Gary K. Wolfe reviews Tool of War by Paolo Bacigalupi

Tool of War, Paolo Bacigalupi (Little, Brown 978-0-316-22083-5, $17.99, 378pp, tp) October 2017.

Locus Magazine, Science Fiction FantasyPaolo Bacigalupi’s Ship Breaker trilogy, which concludes with Tool of War, began as a disturbing ecological fable of young people trying to survive by mining ruined oil tankers for copper and other resources in a devastated southeastern US, mostly around New Orleans, then moved to an almost equally devastated DC area in The Drowned Cities. Over the course of the trilogy, though, the inundation of the coastlines began to serve mostly as background to the violent post-government society dominated by brutal corporations and even more brutal fiefdoms, religious cults, warlords, and criminal gangs. Tool, the superhuman “aug­ment” who protected the youthful protagonists of Ship Breaker, was the only major character held over in The Drowned Cities, but he becomes the central figure in Tool of War, which, with the aid of a bit of plot-coupon cashing, manages to reintroduce characters from both the previous novels, thus providing a conclusion that unites the three novels narratively as well as thematically.

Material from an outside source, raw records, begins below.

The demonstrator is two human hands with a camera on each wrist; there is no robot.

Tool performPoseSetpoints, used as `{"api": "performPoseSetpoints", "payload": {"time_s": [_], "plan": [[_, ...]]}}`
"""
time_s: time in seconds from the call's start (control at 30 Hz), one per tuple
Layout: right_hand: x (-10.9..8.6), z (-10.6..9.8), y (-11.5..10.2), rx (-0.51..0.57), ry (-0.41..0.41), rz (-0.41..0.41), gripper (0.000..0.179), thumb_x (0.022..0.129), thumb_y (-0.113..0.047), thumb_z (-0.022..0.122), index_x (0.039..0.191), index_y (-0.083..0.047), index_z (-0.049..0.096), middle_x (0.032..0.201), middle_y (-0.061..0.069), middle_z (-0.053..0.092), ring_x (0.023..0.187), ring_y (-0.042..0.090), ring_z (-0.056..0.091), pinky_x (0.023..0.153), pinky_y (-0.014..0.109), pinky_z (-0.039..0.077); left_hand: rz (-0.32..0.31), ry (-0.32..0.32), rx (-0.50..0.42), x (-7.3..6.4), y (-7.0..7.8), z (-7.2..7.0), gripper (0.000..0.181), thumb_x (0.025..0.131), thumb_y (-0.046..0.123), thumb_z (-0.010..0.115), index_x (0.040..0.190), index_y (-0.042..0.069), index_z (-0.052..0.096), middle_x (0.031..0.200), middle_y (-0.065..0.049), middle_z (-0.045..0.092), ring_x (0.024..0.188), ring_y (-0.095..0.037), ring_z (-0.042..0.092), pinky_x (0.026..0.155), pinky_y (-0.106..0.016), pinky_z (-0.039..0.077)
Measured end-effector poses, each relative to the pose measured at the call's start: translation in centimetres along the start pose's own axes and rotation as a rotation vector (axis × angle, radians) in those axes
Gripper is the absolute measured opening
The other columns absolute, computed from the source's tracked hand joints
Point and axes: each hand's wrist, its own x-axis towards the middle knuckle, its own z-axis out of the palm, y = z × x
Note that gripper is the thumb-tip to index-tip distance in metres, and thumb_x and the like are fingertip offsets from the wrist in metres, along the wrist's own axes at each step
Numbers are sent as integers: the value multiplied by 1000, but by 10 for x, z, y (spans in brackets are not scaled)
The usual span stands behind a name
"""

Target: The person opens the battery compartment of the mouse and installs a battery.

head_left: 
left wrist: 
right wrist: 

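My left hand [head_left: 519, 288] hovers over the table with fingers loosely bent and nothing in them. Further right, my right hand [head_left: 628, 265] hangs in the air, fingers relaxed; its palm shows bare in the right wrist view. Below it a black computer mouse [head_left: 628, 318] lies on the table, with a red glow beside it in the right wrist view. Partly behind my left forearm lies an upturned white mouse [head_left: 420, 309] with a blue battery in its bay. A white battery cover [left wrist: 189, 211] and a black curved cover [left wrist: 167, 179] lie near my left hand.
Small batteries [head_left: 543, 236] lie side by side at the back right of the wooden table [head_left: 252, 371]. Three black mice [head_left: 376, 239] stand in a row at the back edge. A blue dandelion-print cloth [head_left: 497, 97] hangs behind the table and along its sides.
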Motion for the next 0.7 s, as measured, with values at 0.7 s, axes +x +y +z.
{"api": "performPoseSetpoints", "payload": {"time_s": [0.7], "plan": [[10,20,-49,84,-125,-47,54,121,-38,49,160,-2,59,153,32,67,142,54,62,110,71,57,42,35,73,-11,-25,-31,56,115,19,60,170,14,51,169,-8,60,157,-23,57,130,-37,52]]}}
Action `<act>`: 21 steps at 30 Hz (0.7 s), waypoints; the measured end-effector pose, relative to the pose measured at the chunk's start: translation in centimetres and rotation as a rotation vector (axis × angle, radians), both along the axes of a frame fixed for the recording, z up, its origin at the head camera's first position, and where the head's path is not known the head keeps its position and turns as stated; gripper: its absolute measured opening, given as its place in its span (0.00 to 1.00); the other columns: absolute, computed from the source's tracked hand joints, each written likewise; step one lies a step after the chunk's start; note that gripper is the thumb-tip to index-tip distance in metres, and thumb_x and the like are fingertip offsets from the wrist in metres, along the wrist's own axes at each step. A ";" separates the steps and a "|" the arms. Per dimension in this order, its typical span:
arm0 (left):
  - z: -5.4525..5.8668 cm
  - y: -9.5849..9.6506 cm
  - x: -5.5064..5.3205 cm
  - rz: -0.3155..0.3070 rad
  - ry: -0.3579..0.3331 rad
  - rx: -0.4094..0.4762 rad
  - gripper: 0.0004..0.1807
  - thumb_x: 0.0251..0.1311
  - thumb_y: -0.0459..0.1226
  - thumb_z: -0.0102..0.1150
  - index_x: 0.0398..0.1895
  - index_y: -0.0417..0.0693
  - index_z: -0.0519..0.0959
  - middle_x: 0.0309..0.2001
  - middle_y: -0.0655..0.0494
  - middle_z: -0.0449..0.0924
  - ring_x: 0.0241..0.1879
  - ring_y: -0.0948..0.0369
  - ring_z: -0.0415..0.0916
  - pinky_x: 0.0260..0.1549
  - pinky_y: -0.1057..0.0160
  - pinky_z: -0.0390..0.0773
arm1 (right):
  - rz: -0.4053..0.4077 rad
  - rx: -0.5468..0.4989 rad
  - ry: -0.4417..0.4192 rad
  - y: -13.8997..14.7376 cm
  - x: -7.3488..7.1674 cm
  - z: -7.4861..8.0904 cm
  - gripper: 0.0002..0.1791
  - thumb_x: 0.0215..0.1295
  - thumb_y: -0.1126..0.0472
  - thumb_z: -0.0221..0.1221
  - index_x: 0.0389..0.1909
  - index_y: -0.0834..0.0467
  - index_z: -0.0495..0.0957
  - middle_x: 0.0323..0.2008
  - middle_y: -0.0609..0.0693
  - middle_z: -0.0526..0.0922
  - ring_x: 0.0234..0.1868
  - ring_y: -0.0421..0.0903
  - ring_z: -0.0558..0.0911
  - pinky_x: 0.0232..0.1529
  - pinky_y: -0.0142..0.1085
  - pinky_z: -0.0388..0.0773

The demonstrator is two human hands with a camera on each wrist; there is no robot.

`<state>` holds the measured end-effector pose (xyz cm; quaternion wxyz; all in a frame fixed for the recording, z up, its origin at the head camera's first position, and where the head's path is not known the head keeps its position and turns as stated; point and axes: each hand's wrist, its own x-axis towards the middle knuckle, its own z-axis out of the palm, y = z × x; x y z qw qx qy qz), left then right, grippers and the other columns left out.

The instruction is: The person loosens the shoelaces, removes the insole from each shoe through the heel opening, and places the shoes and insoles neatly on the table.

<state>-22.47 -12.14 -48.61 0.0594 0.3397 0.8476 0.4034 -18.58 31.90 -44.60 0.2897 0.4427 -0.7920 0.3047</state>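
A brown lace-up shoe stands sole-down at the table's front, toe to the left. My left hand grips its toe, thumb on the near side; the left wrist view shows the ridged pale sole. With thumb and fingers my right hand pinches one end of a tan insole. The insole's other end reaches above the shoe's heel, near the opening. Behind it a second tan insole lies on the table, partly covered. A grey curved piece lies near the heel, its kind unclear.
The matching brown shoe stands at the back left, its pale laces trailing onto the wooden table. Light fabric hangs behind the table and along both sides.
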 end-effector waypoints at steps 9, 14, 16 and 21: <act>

The central theme of the trilogy turns out to be one of SF’s most venerable: the power differential between the creator and the created, between the owner and the owned, between freedom and compulsion. There are times when Tool, a far more complex character here than earlier, calls to mind everything from the latest Planet of the Apes reboots, all the way back to Bladerunner, Capek’s R.U.R., and even to the ur-text of such tales, Frankenstein. What Bacigalupi adds to this familiar dynamic is a level of raw brutality that seemed surprising for a YA novel even from the first volume, and – perhaps more important – a clear line of causation between environmental catastrophe and the disintegration of civiliza­tion. There’s a mad scientist of sorts in the novel, which gives Tool a personal stake in his mission of revenge, but the trilogy as a whole suggests in quite direct terms that a single madman, or a single vicious corporation, couldn’t gain this kind of power were it not for the bad decisions we’re making right now. (In an unsettling way, the series began moving toward the Trump era well before there was a Trump era.) Many YA dystopias (and they’re still coming along with the regularity of Poke Monsters at an outdoor music festival) tend to mutter vaguely that something bad happened in the past in terms of our stewardship of the planet, leading somehow to the current malaise; Bacigalupi wants to show us exactly how we can get from here to there. The drowned cities that provide the controlling metaphor of the entire series are far too convincing for mere background or scene-setting.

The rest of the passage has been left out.